With sedentary lifestyles and unhealthy food habits, obesity is becoming an increasingly large problem in urban areas. In India, several studies have shown that obesity is an immense problem; the prevalence of obesity amongst adolescents has grown from 16% to 29% over the last five years and India has been named third most obese country in the world.
It’s for this reason that several organizations have begum initiatives to raise awareness about Obesity. Today, for instance is anti-obesity day which traces its roots back to 2001 when VLCC, a wellness brand began an anti-obesity initiative. Today, anti-obesity day receives coverage across Indian media.
Since one of the main causes of obesity is an improper diet – along with a lack of physical activity and genetic factors – we thought we’d share some information about how to prevent the onset of obesity through a diet as well as how to prevent putting on more weight if you are obese.
SKIP THE SUGAR
One of the most commonly agreed upon weight-loss diet strategies is to cut out sugary drinks, sweets and other foods with processed sugars. According to the World Health Organization, “The calories provided by sugar-sweetened beverages have little nutritional value and may not provide the same feeling of fullness that solid food provides. As a result, total energy intake may increase which can lead to unhealthy weight gain.”
Sugary drinks include soft drinks and artificial fruit juices as well as fruit juice concentrates. Additionally, steer clear of sweets and sugar laden desserts like cakes and sweet pies.
A LOW CARB DIET
While low fat diets may typically be considered a better way to say goodbye to extra fat, much research suggests the benefits of a low card diet instead. This is based on the logic that when digested, carbohydrates produce glucose which are used as energy. If one cuts down on the amount of carbohydrates they eat, the body will start getting the glucose its needs from stored fat.
A low carb diet plan includes cutting out wheat products, highly processed foods, low fat products, some tubers and starch based foods like bread, pasta, rice, potatoes, French fries, potato chips and muesli. Instead, fill up on meats, eggs, vegetables, full fat dairy, nuts and berries.
INCREASE YOUR PROTEIN INTAKE
To replace the carbohydrates, you’re cutting out, fill up on meats and dairy instead. However, try to avoid red meat and processed meats in favour of poultry, as high levels of red meat has been found to be detrimental to heart health.
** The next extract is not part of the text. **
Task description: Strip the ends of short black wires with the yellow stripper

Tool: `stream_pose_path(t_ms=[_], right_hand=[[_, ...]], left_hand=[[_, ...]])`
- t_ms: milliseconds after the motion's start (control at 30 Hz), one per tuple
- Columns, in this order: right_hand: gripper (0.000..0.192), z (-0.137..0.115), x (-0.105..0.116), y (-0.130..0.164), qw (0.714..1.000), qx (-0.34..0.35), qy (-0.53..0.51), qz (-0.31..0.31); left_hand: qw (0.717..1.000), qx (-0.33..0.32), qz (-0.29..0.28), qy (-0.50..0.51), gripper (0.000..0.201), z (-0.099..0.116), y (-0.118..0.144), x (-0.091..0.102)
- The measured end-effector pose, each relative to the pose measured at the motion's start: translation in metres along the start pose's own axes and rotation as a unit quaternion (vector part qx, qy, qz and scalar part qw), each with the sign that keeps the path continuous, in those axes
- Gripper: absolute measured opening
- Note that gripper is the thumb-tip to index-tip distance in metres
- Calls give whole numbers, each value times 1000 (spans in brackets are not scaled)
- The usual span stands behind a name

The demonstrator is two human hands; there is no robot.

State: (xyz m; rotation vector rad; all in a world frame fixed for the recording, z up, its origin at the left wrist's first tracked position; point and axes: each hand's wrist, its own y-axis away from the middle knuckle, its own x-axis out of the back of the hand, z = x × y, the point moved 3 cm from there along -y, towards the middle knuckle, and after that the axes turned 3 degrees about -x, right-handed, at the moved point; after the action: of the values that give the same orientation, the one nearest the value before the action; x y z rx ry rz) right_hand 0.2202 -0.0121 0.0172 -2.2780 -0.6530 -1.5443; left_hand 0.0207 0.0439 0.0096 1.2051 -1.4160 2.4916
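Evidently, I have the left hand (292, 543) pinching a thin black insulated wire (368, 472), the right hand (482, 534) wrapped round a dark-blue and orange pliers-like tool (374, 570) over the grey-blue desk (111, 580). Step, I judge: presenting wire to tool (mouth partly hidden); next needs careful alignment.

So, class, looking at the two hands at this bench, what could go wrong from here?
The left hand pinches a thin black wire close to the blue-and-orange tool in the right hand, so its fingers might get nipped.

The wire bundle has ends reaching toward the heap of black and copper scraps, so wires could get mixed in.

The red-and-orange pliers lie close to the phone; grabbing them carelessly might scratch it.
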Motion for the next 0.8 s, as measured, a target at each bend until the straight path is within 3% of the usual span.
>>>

Additionally, poultry and lean meats have been found to be better when it comes to weight control as compared to red meats.
HAVE SMALLER, MORE FREQUENT MEALS
You’ve probably heard this before; eat five meals a day instead of three. However, have smaller portions for each meal. The logic is that the smaller the meal, the fast your metabolism will be. With a faster metabolism, your food will be converted into energy rather than being stored as fat.
By making these simple changes to your diet and exercise (even if it’s just walking for twenty minutes each day), you can cut down on the risk of Obesity or begin to battle it if you’re already obese.